== TASK OBJECTIVE ==
Lines below starting with the line with "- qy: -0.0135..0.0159" and going on through the line with "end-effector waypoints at" must be output exactly; the rest of the records must be left out.

== GIVEN DATA ==
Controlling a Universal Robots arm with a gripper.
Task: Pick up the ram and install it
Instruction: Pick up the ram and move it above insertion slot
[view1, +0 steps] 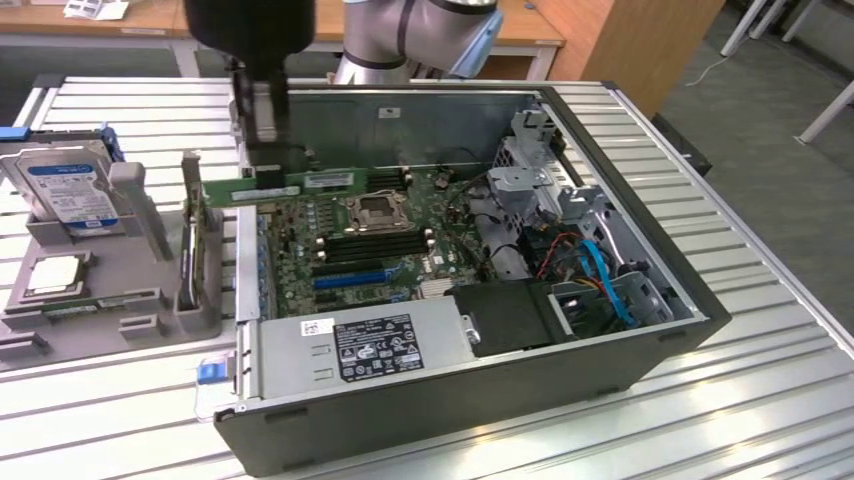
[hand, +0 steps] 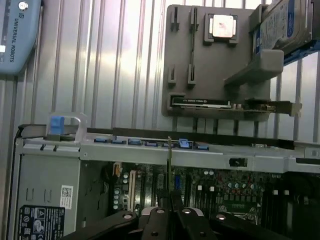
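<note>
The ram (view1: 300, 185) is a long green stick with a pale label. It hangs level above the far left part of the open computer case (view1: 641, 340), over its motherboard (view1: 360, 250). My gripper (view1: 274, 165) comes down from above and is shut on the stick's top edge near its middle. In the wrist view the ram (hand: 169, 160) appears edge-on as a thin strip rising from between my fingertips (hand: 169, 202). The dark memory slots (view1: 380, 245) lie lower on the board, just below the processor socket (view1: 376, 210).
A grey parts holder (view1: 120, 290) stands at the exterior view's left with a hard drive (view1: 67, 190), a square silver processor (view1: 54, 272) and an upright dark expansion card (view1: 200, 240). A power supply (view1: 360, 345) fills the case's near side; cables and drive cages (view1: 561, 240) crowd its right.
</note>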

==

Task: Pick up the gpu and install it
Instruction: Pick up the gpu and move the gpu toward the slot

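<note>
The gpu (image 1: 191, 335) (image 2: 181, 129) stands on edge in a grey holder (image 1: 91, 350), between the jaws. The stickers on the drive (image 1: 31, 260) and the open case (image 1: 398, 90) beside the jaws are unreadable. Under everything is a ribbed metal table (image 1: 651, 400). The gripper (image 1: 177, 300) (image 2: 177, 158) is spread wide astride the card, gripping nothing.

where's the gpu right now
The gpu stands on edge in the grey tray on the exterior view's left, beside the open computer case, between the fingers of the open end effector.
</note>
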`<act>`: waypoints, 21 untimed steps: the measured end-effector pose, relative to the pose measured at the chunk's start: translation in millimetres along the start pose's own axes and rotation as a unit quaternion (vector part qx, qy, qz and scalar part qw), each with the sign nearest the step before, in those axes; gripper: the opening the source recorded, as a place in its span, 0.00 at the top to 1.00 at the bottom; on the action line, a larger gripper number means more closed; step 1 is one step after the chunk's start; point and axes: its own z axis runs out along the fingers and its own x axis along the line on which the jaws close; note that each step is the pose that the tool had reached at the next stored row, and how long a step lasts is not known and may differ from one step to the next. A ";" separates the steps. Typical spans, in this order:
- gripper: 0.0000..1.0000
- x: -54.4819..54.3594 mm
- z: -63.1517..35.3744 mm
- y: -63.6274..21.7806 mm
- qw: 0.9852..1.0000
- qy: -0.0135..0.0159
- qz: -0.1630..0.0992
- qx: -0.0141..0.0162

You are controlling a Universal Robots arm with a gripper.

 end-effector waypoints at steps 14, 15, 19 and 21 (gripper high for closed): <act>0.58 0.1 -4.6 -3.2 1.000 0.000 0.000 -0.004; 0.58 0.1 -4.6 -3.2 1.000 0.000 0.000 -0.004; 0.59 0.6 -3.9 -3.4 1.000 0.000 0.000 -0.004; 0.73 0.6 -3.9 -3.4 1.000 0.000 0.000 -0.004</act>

== SOLUTION ==
- qy: -0.0135..0.0159
- qz: -0.1630..0.0992
- qx: -0.0141..0.0162

You are controlling a Universal Robots arm with a gripper.

 end-effector waypoints at steps 14, 15, 19 and 21 (gripper high for closed): <act>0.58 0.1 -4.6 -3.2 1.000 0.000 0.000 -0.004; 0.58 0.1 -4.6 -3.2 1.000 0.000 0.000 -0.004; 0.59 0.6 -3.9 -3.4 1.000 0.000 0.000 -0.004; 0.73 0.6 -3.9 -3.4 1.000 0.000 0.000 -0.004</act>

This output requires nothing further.